PROBLEM DESCRIPTION: Report the count of lines below in which the string "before" occurs; include nothing else.

+ + +

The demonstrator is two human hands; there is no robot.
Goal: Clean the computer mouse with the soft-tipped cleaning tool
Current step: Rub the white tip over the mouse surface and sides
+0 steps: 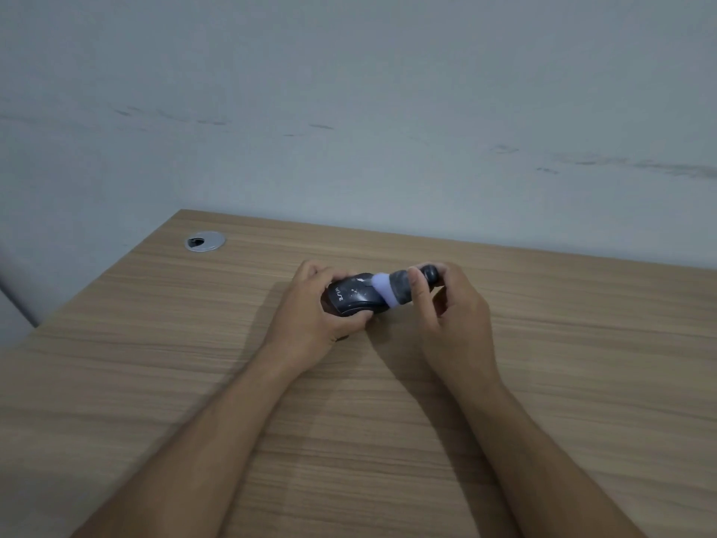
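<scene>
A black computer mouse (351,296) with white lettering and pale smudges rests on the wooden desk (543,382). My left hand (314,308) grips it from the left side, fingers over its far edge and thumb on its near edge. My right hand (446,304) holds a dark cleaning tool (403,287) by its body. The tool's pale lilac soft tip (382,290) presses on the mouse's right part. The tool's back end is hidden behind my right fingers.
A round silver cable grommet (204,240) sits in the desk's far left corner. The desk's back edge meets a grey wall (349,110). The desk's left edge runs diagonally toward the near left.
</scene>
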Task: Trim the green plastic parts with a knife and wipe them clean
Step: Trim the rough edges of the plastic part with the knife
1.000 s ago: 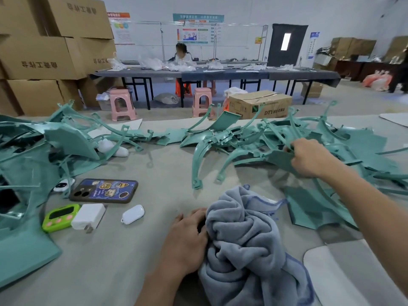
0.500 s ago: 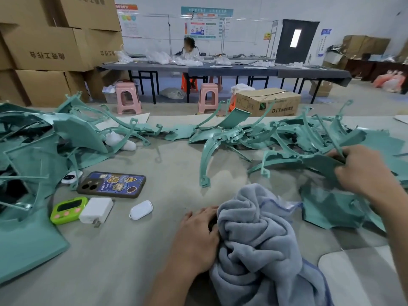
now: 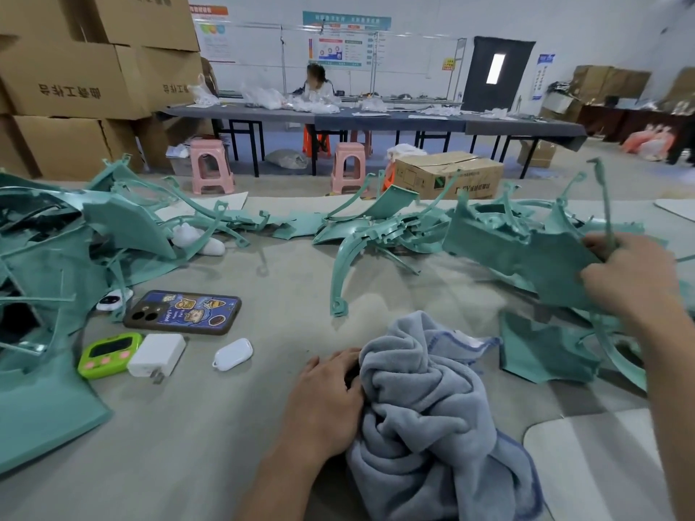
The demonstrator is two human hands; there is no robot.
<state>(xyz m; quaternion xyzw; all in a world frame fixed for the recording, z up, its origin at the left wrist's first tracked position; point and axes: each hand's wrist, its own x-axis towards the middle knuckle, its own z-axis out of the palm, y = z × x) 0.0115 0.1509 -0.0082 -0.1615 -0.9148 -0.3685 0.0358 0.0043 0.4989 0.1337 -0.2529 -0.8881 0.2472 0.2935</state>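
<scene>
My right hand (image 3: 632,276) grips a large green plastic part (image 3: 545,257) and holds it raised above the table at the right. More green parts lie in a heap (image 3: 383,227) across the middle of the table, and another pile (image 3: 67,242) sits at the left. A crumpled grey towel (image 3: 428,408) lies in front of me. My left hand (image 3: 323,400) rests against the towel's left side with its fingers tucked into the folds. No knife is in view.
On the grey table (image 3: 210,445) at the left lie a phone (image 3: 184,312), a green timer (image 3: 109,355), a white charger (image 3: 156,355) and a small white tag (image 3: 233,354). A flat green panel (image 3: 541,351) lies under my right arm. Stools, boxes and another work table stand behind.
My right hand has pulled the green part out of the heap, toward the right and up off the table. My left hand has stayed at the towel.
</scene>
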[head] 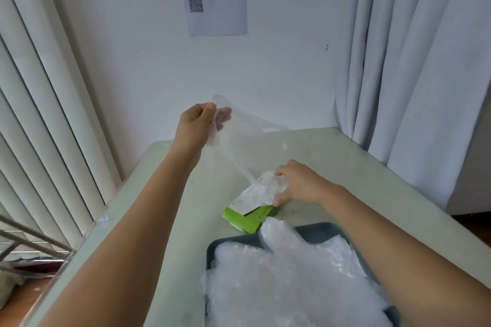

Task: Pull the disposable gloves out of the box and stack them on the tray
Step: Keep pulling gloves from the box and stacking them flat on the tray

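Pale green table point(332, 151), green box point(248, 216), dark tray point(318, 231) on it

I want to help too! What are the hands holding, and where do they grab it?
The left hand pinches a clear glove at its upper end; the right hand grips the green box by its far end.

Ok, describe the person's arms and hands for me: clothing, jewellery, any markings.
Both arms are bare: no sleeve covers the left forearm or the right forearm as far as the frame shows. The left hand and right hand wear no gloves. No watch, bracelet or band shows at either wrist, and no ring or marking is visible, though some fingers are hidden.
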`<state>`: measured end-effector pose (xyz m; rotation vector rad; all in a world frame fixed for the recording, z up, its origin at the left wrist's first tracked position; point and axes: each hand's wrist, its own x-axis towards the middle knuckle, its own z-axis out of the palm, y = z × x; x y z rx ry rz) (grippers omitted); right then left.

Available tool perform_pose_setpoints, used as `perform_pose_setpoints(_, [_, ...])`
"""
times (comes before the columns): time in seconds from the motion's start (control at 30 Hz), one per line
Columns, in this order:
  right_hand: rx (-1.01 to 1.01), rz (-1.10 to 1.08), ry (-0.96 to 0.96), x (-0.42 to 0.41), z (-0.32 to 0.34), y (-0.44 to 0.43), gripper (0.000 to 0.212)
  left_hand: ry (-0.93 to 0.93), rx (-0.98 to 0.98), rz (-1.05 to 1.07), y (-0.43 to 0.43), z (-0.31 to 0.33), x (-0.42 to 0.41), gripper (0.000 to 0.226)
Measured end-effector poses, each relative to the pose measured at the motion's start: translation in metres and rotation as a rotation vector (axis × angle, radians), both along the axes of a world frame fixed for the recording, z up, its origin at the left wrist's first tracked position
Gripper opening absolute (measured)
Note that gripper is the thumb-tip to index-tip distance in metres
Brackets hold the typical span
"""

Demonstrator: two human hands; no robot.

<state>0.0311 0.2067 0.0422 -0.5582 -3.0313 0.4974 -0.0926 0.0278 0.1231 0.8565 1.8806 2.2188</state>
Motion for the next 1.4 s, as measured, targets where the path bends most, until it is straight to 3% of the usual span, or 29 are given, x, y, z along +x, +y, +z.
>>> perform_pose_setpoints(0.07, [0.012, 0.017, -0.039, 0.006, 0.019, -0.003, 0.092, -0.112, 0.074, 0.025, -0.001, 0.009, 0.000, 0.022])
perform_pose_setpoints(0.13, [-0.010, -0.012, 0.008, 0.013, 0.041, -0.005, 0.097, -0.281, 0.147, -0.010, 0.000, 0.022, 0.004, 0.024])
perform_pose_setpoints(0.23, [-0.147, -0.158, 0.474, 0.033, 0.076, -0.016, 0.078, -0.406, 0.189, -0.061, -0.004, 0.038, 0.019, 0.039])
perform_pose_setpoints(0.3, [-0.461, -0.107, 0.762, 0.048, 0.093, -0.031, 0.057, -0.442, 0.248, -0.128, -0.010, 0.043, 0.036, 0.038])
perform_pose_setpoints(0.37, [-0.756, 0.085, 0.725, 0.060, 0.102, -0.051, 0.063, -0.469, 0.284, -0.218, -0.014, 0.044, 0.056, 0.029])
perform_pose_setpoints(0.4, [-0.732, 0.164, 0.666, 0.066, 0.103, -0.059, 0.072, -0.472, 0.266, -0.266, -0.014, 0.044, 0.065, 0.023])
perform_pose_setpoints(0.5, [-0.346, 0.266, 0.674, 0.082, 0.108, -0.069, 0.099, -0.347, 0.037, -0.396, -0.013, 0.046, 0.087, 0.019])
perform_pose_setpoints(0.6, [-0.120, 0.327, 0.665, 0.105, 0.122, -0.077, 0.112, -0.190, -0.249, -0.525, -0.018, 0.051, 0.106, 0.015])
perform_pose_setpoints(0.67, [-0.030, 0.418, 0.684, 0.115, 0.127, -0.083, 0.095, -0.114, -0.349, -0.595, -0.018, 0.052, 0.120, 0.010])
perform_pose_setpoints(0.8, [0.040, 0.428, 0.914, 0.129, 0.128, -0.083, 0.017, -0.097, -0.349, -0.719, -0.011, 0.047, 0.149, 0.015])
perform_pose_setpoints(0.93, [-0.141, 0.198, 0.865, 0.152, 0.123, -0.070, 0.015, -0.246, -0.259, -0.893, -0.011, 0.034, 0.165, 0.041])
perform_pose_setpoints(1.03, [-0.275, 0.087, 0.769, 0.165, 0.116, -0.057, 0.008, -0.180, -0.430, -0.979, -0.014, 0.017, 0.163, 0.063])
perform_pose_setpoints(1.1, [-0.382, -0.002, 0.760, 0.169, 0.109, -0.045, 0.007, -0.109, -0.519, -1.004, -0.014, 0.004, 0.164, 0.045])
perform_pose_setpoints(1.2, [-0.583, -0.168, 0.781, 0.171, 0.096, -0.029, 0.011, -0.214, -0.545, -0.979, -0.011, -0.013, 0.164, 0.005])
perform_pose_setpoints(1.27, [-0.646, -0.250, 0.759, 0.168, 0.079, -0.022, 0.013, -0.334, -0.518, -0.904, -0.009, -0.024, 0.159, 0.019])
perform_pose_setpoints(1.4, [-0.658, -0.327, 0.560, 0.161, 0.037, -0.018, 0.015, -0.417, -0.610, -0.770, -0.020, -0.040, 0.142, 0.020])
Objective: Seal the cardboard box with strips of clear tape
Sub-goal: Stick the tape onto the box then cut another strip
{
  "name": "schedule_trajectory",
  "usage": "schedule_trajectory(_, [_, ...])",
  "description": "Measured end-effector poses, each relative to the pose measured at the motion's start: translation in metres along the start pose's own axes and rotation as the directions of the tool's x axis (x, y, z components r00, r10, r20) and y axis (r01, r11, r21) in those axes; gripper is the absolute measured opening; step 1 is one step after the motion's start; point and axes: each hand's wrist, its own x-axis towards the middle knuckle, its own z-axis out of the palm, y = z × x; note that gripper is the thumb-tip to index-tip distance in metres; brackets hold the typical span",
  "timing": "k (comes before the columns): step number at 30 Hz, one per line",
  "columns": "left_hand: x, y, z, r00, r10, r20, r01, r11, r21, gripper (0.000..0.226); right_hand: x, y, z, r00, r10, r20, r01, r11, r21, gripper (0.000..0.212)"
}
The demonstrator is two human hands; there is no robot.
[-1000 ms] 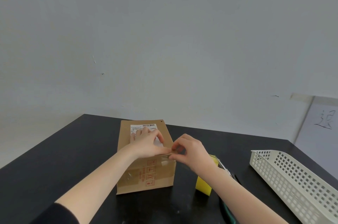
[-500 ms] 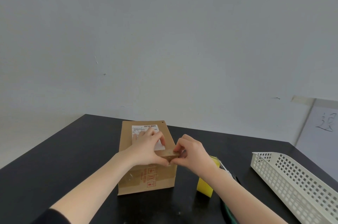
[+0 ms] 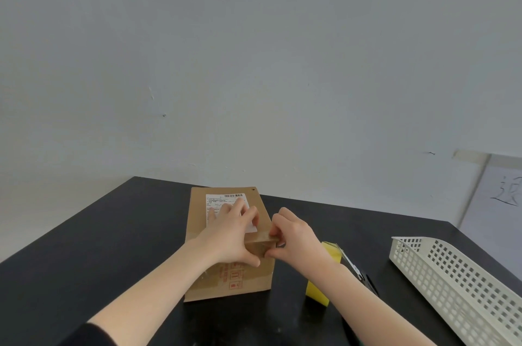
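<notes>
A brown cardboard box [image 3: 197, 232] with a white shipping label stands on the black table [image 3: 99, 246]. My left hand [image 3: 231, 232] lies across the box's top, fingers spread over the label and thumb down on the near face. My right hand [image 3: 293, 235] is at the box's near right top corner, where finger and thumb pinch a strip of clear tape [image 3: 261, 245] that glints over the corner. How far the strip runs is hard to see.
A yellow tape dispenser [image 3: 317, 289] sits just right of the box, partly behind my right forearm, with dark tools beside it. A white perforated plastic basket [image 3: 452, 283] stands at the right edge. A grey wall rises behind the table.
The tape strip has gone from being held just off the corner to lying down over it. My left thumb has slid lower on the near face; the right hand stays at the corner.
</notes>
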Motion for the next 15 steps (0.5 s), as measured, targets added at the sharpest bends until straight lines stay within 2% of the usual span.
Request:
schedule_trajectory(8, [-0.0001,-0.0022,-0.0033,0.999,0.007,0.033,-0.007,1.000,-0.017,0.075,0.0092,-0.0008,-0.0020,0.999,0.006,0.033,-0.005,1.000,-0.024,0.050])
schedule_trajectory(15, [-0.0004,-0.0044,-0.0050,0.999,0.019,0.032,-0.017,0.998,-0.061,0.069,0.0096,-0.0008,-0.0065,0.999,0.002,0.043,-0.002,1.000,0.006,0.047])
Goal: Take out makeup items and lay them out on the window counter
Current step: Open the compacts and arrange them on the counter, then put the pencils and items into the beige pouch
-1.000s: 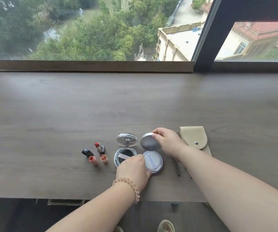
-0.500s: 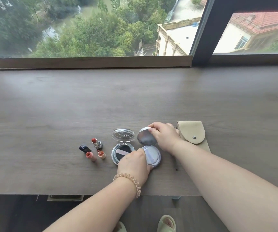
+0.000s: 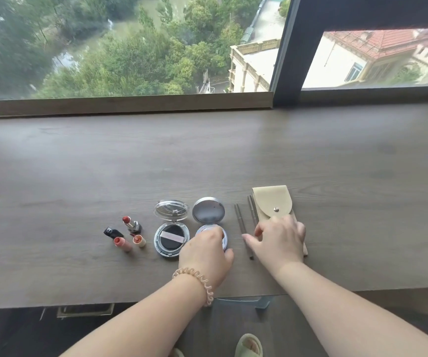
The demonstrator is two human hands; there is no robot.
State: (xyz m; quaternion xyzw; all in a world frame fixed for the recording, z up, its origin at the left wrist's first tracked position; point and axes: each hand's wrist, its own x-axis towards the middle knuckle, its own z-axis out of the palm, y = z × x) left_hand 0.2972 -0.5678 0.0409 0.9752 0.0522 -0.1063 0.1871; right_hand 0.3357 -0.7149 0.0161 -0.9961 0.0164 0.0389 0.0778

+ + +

SOLUTION: 2